◆ **Work order**: The lines to reproduce run from the one containing "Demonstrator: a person" through the end of the records below. Reproduce them exactly and add nothing.

◆ **Material supplied**:
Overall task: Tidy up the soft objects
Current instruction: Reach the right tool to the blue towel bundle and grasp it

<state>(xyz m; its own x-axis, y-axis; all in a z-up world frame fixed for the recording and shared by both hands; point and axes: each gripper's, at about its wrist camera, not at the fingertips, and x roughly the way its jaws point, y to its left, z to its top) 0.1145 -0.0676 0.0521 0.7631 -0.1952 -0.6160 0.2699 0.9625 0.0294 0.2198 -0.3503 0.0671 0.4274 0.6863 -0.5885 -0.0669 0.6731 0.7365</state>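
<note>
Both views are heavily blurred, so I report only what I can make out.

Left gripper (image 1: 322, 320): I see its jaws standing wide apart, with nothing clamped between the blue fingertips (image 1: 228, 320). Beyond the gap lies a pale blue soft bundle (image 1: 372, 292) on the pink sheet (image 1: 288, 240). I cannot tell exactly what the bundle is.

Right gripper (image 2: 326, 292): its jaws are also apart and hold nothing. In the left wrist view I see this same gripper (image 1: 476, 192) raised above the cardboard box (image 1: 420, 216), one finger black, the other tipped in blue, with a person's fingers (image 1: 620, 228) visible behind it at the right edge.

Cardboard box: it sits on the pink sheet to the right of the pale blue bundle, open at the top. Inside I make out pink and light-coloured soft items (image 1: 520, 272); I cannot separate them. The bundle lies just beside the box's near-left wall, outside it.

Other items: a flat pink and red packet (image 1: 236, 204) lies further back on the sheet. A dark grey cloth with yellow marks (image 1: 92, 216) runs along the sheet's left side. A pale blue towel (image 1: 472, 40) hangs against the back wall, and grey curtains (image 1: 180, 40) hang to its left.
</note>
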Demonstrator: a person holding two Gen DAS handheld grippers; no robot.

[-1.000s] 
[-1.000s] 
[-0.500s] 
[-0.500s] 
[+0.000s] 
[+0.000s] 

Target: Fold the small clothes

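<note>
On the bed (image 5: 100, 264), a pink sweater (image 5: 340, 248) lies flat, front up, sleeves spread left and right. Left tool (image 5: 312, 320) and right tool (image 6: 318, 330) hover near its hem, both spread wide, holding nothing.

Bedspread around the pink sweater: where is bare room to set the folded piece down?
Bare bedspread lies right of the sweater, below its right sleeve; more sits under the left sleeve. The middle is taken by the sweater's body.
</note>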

◆ **Exercise output**:
Demonstrator: a person holding two Gen DAS handheld grippers; no robot.

[-1.000s] 
[-1.000s] 
[-0.500s] 
[-0.500s] 
[+0.000s] 
[+0.000s] 

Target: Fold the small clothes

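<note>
On the bed (image 5: 100, 264), a pink sweater (image 5: 340, 248) lies flat, front up, sleeves spread left and right. Left tool (image 5: 312, 320) and right tool (image 6: 318, 330) hover near its hem, both spread wide, holding nothing.

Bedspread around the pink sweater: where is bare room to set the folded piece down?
Bare bedspread lies right of the sweater, below its right sleeve; more sits under the left sleeve. The middle is taken by the sweater's body.
</note>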

Work on this exercise has concluded.